» **TO DO**
What lines in this listing contain the string "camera"? Report each one by copying it.

________________________

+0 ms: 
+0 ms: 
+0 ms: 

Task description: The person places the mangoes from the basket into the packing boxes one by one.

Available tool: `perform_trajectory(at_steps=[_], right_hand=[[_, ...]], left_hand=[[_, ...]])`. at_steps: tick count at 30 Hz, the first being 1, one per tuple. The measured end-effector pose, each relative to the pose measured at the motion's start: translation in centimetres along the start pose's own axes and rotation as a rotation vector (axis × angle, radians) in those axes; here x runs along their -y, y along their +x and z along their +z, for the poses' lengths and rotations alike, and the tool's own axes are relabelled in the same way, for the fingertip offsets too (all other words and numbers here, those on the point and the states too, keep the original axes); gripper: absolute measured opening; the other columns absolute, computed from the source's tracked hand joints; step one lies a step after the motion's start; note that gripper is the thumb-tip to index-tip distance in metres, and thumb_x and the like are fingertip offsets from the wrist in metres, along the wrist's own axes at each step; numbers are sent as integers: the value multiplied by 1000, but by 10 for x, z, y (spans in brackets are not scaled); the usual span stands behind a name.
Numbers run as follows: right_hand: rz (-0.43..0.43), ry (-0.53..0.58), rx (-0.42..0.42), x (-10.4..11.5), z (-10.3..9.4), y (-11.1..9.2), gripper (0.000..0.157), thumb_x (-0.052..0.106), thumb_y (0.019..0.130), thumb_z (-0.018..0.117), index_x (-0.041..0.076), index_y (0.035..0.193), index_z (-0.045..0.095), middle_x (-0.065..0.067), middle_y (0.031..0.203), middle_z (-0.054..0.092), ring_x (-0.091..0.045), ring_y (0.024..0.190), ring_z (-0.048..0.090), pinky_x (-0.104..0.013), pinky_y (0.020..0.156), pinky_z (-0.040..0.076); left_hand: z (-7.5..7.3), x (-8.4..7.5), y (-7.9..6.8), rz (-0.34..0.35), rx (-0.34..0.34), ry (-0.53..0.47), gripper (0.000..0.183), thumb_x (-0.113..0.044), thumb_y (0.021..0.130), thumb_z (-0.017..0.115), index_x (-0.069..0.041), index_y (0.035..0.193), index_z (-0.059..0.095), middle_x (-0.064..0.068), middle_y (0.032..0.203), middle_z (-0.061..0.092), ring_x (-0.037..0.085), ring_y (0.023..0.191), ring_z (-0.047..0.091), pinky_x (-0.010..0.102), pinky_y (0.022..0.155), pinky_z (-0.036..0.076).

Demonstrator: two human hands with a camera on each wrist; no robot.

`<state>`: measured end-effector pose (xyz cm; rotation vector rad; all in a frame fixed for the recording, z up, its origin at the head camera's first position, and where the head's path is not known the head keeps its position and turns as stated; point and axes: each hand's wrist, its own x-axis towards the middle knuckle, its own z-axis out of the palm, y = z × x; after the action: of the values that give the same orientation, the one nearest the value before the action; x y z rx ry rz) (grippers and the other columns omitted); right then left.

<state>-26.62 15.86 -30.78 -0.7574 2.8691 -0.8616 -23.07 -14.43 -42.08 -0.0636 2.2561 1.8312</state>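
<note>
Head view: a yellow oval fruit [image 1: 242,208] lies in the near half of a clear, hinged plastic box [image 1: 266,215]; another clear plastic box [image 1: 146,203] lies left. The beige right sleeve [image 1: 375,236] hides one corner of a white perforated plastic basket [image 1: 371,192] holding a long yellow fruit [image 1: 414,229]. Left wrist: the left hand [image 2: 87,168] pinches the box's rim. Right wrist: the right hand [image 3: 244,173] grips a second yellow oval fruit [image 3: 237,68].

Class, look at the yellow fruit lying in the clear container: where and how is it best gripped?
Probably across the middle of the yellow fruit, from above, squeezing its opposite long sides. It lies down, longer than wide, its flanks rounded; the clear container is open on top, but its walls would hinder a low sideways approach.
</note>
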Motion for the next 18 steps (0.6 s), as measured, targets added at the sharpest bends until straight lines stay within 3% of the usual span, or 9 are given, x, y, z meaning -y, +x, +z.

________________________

» **WORKED SOLUTION**
Demonstrator: two human hands with a camera on each wrist; no robot.
`<state>`: measured end-effector pose (xyz cm; rotation vector rad; all in a frame fixed for the recording, z up, its origin at the head camera's first position, and where the head's path is not known the head keeps its position and turns as stated; point and axes: each hand's wrist, its own x-axis towards the middle knuckle, its own z-axis out of the palm, y = z × x; after the action: of the values that give the same orientation, the one nearest the value before the action; x y z rx ry rz) (grippers and the other columns omitted); right then left.

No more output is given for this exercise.